Dopo una lunga attesa Uzodinma Iweala, scrittore americano di origini nigeriane, pubblica il secondo romanzo dopo un esordio di successo. “Non parlare” è un romanzo di grande potenza: il coming out di un ragazzo nero di successo a scuola e nello sport, osteggiato da genitori conservatori e religiosi, è la miccia di eventi che sconvolgeranno tante vite…
Circa quindici anni fa Uzodinma Iweala, statunitense di origini nigeriane, aveva fatto gridare al miracolo per il suo esordio, in Italia pubblicato da Einaudi, Bestie senza una patria, storia di un bambino soldato africano, scritto in un inglese audace, sperimentale e contaminato dal pidgin, che aveva messo a dura prova traduttori di tutto il mondo. Dopo una lunghissima pausa, almeno per gli standard contemporanei degli editori, Uzodinma Iweala rientra linguisticamente nei ranghi, ma confrontandosi con un’altra storia potente che potrebbe essere destinata a lasciare il segno.

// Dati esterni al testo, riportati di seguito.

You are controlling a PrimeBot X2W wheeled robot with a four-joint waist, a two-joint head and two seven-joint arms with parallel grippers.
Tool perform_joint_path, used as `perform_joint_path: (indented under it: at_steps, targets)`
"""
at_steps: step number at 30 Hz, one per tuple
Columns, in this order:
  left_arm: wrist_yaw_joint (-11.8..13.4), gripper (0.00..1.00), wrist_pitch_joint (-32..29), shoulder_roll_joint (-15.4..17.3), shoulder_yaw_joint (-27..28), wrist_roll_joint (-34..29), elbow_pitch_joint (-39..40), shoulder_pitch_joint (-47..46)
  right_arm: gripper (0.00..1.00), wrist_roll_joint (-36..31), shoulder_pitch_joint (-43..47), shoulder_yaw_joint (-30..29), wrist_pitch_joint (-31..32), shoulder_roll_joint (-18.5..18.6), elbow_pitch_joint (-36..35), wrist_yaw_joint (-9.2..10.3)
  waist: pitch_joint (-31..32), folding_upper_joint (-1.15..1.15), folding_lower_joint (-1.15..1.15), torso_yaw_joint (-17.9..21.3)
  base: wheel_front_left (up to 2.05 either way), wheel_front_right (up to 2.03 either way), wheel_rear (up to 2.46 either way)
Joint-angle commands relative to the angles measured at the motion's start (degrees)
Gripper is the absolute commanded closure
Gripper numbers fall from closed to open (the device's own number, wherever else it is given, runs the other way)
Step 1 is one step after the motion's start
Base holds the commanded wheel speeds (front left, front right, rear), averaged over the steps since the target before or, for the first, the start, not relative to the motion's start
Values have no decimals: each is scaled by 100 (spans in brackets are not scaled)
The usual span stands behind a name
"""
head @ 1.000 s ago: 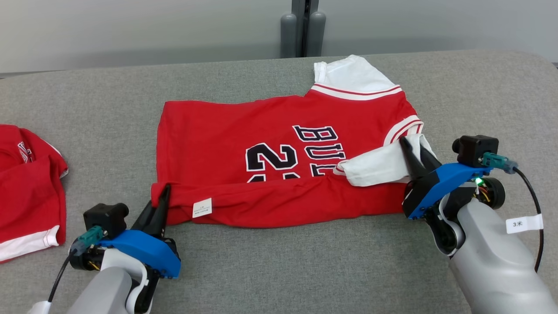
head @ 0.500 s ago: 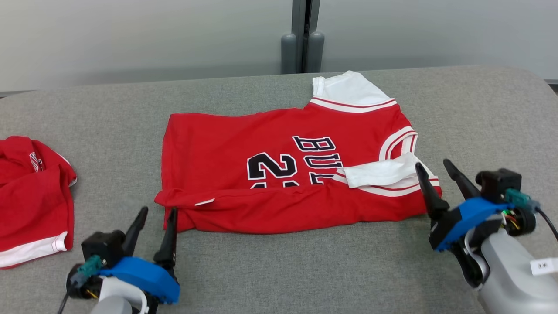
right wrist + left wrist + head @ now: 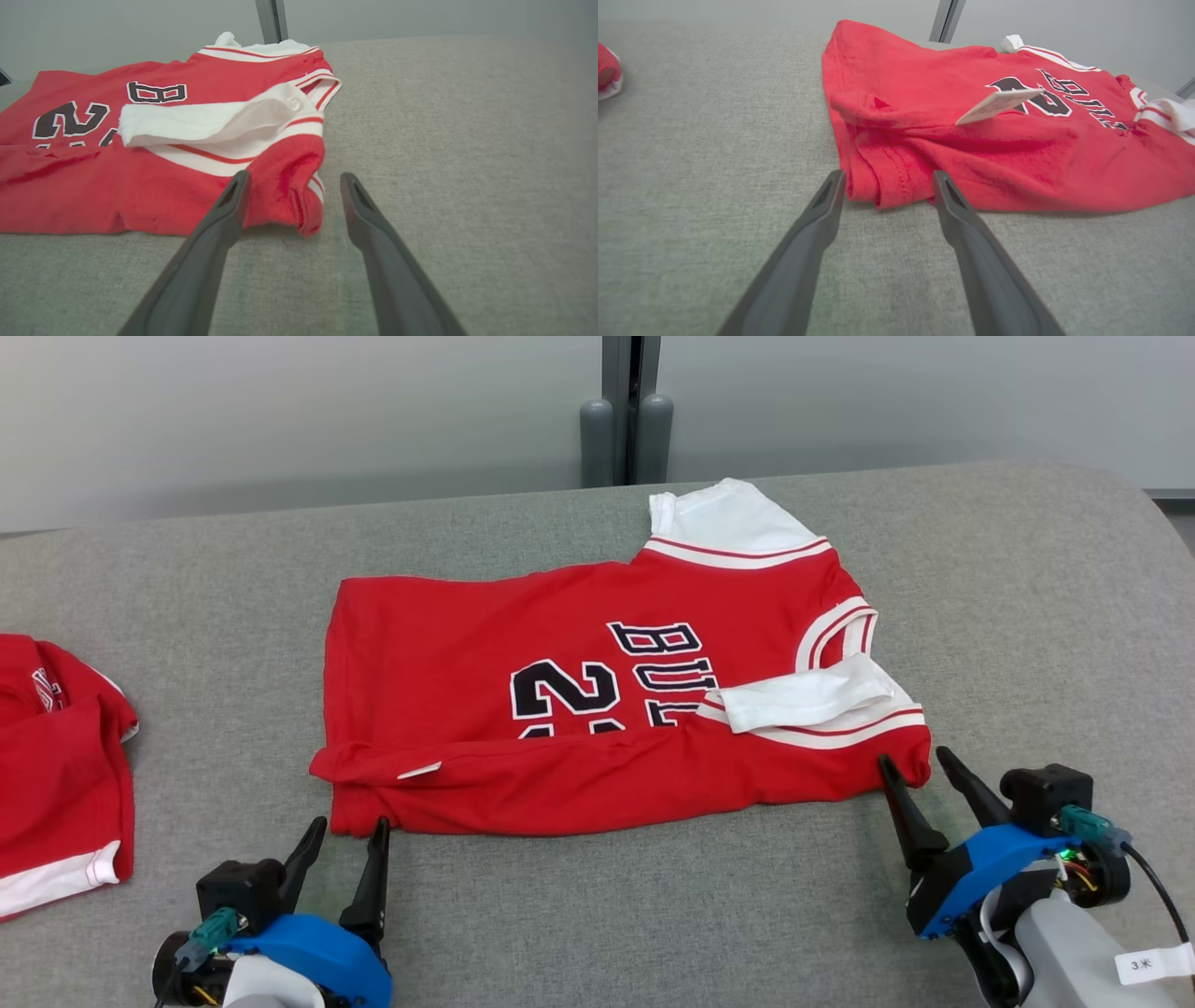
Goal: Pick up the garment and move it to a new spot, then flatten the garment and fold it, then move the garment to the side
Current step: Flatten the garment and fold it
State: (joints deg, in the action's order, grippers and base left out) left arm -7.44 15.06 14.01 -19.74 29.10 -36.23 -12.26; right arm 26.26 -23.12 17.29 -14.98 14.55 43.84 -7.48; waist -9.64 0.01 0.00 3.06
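Observation:
The garment point(image 3: 579, 709) is a red jersey with black lettering and white sleeves, lying on the grey table with its near long edge folded over itself. My left gripper point(image 3: 350, 829) stands open just in front of the jersey's near left corner point(image 3: 878, 186), holding nothing. At the near right corner point(image 3: 294, 196) my right gripper point(image 3: 913, 763) is also open, its fingertips close to the cloth with nothing between them. A white label point(image 3: 999, 105) sticks out of the fold, and a white sleeve point(image 3: 205, 121) lies folded onto the red front.
A second red garment point(image 3: 56, 765) with a white hem lies at the table's left edge. The grey padded table point(image 3: 1027, 616) has bare cloth to the right and in front of the jersey. Two grey posts point(image 3: 616, 439) stand behind the far edge.
Both grippers have opened and let go of the folded edge, then drawn back toward me off the jersey. The folded flap now lies flat. The head camera has shifted a little.

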Motion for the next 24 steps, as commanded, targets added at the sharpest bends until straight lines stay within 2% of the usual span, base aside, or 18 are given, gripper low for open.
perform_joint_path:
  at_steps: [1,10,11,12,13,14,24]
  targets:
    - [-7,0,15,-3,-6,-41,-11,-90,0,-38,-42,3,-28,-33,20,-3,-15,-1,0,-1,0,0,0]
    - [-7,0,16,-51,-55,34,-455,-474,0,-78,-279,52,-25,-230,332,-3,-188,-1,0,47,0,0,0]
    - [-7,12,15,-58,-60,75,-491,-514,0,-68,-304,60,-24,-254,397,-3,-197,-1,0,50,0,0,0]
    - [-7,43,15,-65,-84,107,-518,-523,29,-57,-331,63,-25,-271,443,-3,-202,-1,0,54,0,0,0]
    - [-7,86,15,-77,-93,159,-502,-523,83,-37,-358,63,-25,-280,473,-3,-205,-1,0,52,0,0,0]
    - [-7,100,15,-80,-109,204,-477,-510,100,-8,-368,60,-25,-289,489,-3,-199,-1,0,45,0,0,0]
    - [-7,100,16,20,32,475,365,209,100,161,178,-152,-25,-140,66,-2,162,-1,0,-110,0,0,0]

Se il valore di pochi grandi libri è chiaro non appena finiscono in vetrina, in libreria, per altri, serve una fisiologica parentesi pluriennale. In Italia questo scrittore quasi quarantenne riparte dalle edizioni Nua, sigla indipendente, e da due traduttrici, Chiara Messina ed Emanuela Piasentini, a cui è stato affidato il suo nuovo romanzo, Non parlare (171 pagine, 16,50 euro)
Un figlio gay trattato come un indemoniato
Sono il razzismo latente della società americana, ma soprattutto l’omofobia (a partire da quella covata nella cultura ultra-conservatrice di una coppia di nigeriani, molto ben integrati nell’elite benestante di Washington) a reggere le pagine di Non parlare. I genitori del protagonista Niru e del fratello maggiore OJ hanno cresciuto i propri figli secondo certi principi, anche di devozione alla tradizione e alla religione. Gli inflessibili padre e madre non accetteranno l’omosessualità di Niru (segreto che il ragazzo, brillante, destinato ad Harvard, di successo anche nello sport, ha condiviso fino a un certo punto con l’amica Meredith). Un rifiuto che li porterà a più riprese, anche con un viaggio in Africa, a rivolgersi a reverendi e vescovi chiamati a liberarlo dal proprio orientamento sessuale con riti alla stregua di esorcismi, come se si dovesse cacciare uno spirito maligno. Una parentesi infernale, quella dall’altra parte dell’oceano, che cambierà tutto. Di ritorno negli States, l’afroamericano Niru vedrà il mondo diversamente, sarà sempre più disorientato, fra rapporti troncati (Meredith è un ex’amica) e approcci emozionanti (con l’affascinante Damien). E un fragoroso colpo di scena lascerà un segno indelebile sulla storia, che nella seconda parte è raccontata con gli occhi di Meredith, amica di Niru – cresciuta in una famiglia di tante apparenze e poca sostanza – inizialmente innamorata di lui, che non è riuscita ad aiutarlo, presa dalla propria vita e dalle proprie debolezze.
Un segreto e una resa dei conti
È un romanzo agile e denso, Non parlare di Uzodinma Iweala, ricco di flashback e di dialoghi senza virgolette, con frasi e pensieri mescolati con poca punteggiatura. La seconda parte è una resa dei conti (di rimorsi, di passato che non può tornare indietro, di ferite sempre aperte) a sei anni da quello che si racconta nella prima parte del romanzo. C’è qualcosa che ha sconvolto le vite dei protagonisti e dei loro cari. Meredith ha bisogno di un conforto a livello psicologico, deve lottare con alcuni demoni.
Neanch’io sono un mostro. Ma lui non mi lascia in pace, è nei miei incubi e nei miei sogni a occhi aperti. Devi lasciarlo andare, Meredith, dice la dottoressa Blake mentre nascondo il viso tra le mani e mi lascio cadere sulla poltrona del suo ufficio. È lui che deve lasciarmi andare, ribatto dondolando con le braccia strette intorno al corpo.
Un nuovo segreto insensato e straziante che le stringe il cuore resta come un nodo in gola ai lettori. Impossibile scioglierlo. Leggerne, però, potrebbe risultare un balsamo. Per tutti, indistintamente.